If this rule is right, we see at once why precession takes place. I put this gyrostat (Fig. 13) out of balance, and if it were not rotating it would fall downwards; but a force acting downwards really causes the gyrostat to move to the right, and so you see that it is continually moving in this way, for the force is always acting downwards, and the spinning axis is continually chasing the new axes about which gravity tends continually to make it revolve. We see also why it is that if the want of balance is the other way, if gravity tends to lift the gyrostat, the precession is in the opposite direction. And in playing with this gyrostat as I do now, giving it all sorts of pushes, one makes other observations and sees that the above rule simplifies them all; that is, it enables us to remember them. For example, if I use this stick to hurry on the precession, the gyrostat moves in opposition to the force which causes the precession. I am particularly anxious that you should remember this. At present the balance-weight is so placed that the gyrostat would fall if it were not spinning. But it is spinning, and so it precesses. If gravity were greater it would precess faster, and it comes home to us that it is this precession which enables the force of gravity to be inoperative in mere downward motion. You see that if the precession is hurried, it is more than sufficient to balance gravity,
and the gyrostat rises. If I retard the precession, it is unable to balance gravity, and the gyrostat falls. If I clamp this vertical axis so that precession is impossible, you will notice that the gyrostat falls just as if it were not spinning. If I clamp the instrument so that it cannot move vertically, you notice how readily I can make it move horizontally; I can set it rotating horizontally like any ordinary body.

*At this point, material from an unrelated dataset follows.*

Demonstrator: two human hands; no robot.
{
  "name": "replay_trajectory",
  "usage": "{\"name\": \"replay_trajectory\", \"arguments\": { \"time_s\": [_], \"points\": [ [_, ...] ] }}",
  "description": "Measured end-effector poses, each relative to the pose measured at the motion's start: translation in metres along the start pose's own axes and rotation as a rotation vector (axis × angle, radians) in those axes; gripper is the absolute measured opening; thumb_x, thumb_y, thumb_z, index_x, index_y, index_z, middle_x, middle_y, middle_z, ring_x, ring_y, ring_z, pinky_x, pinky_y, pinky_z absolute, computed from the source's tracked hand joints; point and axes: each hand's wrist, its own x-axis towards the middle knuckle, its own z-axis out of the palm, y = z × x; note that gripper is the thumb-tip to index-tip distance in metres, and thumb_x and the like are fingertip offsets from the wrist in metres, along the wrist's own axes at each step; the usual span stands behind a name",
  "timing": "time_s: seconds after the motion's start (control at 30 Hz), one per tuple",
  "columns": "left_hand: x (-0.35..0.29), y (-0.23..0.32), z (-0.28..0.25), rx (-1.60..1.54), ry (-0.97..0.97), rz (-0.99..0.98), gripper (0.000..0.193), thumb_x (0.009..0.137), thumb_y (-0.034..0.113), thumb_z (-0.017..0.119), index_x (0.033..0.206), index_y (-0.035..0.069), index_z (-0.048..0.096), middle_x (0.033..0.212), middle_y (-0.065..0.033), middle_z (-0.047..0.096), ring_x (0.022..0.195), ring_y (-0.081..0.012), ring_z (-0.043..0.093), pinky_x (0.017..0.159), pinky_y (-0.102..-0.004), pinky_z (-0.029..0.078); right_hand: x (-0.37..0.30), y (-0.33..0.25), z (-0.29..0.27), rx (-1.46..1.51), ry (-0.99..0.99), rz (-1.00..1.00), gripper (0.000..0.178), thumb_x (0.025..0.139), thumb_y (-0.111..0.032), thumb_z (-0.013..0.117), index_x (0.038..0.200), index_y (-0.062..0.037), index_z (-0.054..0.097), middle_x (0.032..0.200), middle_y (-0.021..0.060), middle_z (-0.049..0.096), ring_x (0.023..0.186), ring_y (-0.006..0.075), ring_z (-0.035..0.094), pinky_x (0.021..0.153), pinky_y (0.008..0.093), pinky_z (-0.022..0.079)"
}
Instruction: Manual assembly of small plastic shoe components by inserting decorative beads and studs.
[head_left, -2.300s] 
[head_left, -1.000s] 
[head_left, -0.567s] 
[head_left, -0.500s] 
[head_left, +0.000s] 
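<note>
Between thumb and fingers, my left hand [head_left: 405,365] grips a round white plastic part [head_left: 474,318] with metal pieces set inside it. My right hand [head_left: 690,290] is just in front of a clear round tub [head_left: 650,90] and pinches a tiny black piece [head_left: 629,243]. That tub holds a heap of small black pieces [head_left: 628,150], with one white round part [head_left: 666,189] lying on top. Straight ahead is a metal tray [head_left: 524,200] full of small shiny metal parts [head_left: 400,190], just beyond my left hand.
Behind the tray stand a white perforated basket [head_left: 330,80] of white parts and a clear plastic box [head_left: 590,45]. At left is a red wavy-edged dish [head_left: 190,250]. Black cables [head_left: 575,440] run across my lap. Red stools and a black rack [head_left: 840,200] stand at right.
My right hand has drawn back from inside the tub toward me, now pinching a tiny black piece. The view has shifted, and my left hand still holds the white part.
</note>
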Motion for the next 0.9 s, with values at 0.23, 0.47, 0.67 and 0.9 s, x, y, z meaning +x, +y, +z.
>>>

In applying our rule to this top, observe that the axis of spinning is the axis E F of the top (Fig. 12). As seen in the figure, gravity is tending to make the top rotate about the axis F D, and the spinning axis in its chase of the axis F D describes a cone in space as it precesses. This gyrostat, which is top-heavy, rotates and precesses in much the same way as the top; that is, if you apply our rule, or use your observation, you will find that to an observer above the table the spinning and precession occur in the same direction, that is, either both with the hands of a watch, or both against the hands of a watch. Whereas, a top like this before you (Fig. 21), supported above its centre of gravity, or the gyrostat here (Fig. 22), which is also supported above its centre of gravity, or the gyrostat shown in Fig. 56, or any other gyrostat supported in such a way that it would be in stable equilibrium if it were not spinning; in all these
cases, to an observer placed above the table, the precession is in a direction opposite to that of the spinning.
If an impulse be given to a top or gyrostat in the direction of the precession, it will rise in opposition to the force of gravity, and should at any instant the precessional velocity be greater than what it ought to be for the balance of the force of gravity, the top or gyrostat will rise, its precessional velocity diminishing. If the precessional velocity is too small, the top will fall, and as it falls the precessional velocity increases.
Now I say that all these facts, which are mere facts of observation, agree with our rule. I wish I dare ask you to remember them all. You will observe that in this wall sheet I have made a list of them. I speak of gravity as causing the precession, but the forces may be any others than such as are due to gravity.